┏━━

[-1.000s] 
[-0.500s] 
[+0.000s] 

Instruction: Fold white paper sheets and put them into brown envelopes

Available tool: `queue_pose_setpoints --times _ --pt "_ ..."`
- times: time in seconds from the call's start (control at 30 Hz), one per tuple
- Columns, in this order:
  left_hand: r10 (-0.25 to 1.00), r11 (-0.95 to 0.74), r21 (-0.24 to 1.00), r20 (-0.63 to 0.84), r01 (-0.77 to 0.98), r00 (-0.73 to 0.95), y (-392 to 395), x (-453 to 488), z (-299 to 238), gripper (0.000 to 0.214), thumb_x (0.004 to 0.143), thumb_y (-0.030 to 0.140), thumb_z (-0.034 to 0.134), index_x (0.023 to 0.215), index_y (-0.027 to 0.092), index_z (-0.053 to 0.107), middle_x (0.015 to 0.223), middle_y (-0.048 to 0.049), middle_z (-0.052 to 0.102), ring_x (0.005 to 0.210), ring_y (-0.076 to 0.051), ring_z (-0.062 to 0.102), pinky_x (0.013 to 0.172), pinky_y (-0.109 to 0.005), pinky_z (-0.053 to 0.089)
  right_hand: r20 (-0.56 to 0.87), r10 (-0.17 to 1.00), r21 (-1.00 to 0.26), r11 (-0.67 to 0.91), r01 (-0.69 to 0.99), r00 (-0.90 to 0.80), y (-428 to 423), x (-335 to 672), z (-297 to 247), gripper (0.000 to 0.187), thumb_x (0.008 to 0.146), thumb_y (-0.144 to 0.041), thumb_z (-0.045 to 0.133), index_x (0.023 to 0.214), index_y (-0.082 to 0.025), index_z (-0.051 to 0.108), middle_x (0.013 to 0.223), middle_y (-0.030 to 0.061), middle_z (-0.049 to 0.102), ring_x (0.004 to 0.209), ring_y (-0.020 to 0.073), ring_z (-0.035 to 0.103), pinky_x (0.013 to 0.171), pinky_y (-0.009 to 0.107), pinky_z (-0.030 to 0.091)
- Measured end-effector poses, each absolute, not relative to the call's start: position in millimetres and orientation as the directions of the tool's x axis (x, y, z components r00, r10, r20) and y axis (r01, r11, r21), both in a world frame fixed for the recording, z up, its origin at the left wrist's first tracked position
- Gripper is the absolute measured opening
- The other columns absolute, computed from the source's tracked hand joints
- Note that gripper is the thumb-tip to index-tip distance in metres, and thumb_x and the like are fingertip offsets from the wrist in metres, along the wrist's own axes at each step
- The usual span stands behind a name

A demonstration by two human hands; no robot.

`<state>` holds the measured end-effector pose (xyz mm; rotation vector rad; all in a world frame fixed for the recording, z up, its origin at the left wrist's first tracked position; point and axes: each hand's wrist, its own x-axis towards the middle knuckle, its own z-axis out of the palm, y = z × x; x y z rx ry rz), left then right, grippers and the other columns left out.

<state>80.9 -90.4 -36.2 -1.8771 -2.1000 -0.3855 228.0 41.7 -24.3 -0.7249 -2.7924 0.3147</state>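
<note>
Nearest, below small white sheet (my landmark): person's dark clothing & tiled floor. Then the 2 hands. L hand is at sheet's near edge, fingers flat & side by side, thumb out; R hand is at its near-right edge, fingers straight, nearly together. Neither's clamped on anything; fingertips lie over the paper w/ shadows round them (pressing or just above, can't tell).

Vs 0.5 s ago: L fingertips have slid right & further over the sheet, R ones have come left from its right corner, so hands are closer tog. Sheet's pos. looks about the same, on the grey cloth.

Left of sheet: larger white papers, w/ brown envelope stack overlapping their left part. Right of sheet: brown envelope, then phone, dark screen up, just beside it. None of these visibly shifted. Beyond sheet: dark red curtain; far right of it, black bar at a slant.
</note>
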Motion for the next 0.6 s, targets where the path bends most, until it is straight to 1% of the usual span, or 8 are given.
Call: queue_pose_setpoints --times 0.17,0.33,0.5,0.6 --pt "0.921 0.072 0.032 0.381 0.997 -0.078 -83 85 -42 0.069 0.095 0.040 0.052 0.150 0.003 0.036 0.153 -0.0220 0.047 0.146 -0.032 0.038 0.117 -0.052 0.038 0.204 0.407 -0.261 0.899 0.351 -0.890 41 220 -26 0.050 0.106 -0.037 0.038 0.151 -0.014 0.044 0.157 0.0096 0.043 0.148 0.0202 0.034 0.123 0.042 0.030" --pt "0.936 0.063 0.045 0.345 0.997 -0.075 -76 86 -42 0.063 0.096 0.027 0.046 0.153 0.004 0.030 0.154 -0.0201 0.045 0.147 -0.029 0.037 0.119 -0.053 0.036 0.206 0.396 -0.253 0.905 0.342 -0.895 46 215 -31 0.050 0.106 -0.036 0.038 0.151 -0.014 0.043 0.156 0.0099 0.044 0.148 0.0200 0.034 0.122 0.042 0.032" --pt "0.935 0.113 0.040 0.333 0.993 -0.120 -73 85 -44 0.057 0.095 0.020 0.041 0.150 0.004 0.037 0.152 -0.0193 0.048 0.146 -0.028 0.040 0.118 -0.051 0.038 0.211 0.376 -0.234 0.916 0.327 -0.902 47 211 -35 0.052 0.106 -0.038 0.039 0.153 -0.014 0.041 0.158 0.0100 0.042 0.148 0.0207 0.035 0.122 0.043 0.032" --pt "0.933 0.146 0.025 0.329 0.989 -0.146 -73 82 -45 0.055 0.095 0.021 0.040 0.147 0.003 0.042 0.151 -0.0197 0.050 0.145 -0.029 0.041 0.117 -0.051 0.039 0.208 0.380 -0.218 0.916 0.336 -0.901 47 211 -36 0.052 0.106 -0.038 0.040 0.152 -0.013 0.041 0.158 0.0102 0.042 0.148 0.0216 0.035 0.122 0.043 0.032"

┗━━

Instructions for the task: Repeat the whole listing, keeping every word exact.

Solved exercise:
[-1.000s] 
[-0.500s] 
[+0.000s] 

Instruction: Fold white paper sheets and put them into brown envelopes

Available tool: `queue_pose_setpoints --times _ --pt "_ ..."`
- times: time in seconds from the call's start (control at 30 Hz), one per tuple
- Columns, in this order:
  left_hand: r10 (-0.25 to 1.00), r11 (-0.95 to 0.74), r21 (-0.24 to 1.00), r20 (-0.63 to 0.84), r01 (-0.77 to 0.98), r00 (-0.73 to 0.95), y (-392 to 395), x (-453 to 488), z (-299 to 238), gripper (0.000 to 0.214), thumb_x (0.004 to 0.143), thumb_y (-0.030 to 0.140), thumb_z (-0.034 to 0.134), index_x (0.023 to 0.215), index_y (-0.027 to 0.092), index_z (-0.053 to 0.107), middle_x (0.015 to 0.223), middle_y (-0.048 to 0.049), middle_z (-0.052 to 0.102), ring_x (0.005 to 0.210), ring_y (-0.076 to 0.051), ring_z (-0.062 to 0.102), pinky_x (0.013 to 0.172), pinky_y (-0.109 to 0.005), pinky_z (-0.053 to 0.089)
  right_hand: r20 (-0.56 to 0.87), r10 (-0.17 to 1.00), r21 (-1.00 to 0.26), r11 (-0.67 to 0.91), r01 (-0.69 to 0.99), r00 (-0.90 to 0.80), y (-428 to 423), x (-335 to 672), z (-297 to 247), gripper (0.000 to 0.187), thumb_x (0.008 to 0.146), thumb_y (-0.144 to 0.041), thumb_z (-0.045 to 0.133), index_x (0.023 to 0.214), index_y (-0.082 to 0.025), index_z (-0.051 to 0.108), middle_x (0.013 to 0.223), middle_y (-0.030 to 0.061), middle_z (-0.049 to 0.102), ring_x (0.004 to 0.209), ring_y (-0.020 to 0.073), ring_z (-0.035 to 0.103), pinky_x (0.013 to 0.171), pinky_y (-0.009 to 0.107), pinky_z (-0.030 to 0.091)
- Measured end-effector poses, each absolute, not relative to the call's start: position in millimetres and orientation as the directions of the tool's x axis (x, y, z components r00, r10, r20) and y axis (r01, r11, r21), both in a world frame fixed for the recording, z up, its origin at the left wrist's first tracked position
- Gripper is the absolute measured opening
- The other columns absolute, computed from the source's tracked hand joints
- Note that gripper is the thumb-tip to index-tip distance in metres, and thumb_x and the like are fingertip offsets from the wrist in metres, along the wrist's own axes at each step
- The usual span stands behind a name

A demonstration by two human hands; no robot.

`<state>` holds the measured end-effector pose (xyz mm; rotation vector rad; all in a world frame fixed for the recording, z up, its origin at the left wrist's first tracked position; point and axes: each hand's wrist, its own x-axis towards the middle knuckle, its own z-axis out of the palm, y = z × x; x y z rx ry rz), left then right, grippers and the other columns left out.

<state>80.9 -90.4 -36.2 -1.8771 -2.1000 -0.3855 228.0 41.7 -24.3 -0.7249 -2.7924 0.3147</state>
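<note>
Nearest, below small white sheet (my landmark): person's dark clothing & tiled floor. Then the 2 hands. L hand is at sheet's near edge, fingers flat & side by side, thumb out; R hand is at its near-right edge, fingers straight, nearly together. Neither's clamped on anything; fingertips lie over the paper w/ shadows round them (pressing or just above, can't tell).

Vs 0.5 s ago: L fingertips have slid right & further over the sheet, R ones have come left from its right corner, so hands are closer tog. Sheet's pos. looks about the same, on the grey cloth.

Left of sheet: larger white papers, w/ brown envelope stack overlapping their left part. Right of sheet: brown envelope, then phone, dark screen up, just beside it. None of these visibly shifted. Beyond sheet: dark red curtain; far right of it, black bar at a slant.
</note>
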Motion for the next 0.6 s, targets where the path bends most, until it is straight to 1% of the usual span, or 8 are given.
Call: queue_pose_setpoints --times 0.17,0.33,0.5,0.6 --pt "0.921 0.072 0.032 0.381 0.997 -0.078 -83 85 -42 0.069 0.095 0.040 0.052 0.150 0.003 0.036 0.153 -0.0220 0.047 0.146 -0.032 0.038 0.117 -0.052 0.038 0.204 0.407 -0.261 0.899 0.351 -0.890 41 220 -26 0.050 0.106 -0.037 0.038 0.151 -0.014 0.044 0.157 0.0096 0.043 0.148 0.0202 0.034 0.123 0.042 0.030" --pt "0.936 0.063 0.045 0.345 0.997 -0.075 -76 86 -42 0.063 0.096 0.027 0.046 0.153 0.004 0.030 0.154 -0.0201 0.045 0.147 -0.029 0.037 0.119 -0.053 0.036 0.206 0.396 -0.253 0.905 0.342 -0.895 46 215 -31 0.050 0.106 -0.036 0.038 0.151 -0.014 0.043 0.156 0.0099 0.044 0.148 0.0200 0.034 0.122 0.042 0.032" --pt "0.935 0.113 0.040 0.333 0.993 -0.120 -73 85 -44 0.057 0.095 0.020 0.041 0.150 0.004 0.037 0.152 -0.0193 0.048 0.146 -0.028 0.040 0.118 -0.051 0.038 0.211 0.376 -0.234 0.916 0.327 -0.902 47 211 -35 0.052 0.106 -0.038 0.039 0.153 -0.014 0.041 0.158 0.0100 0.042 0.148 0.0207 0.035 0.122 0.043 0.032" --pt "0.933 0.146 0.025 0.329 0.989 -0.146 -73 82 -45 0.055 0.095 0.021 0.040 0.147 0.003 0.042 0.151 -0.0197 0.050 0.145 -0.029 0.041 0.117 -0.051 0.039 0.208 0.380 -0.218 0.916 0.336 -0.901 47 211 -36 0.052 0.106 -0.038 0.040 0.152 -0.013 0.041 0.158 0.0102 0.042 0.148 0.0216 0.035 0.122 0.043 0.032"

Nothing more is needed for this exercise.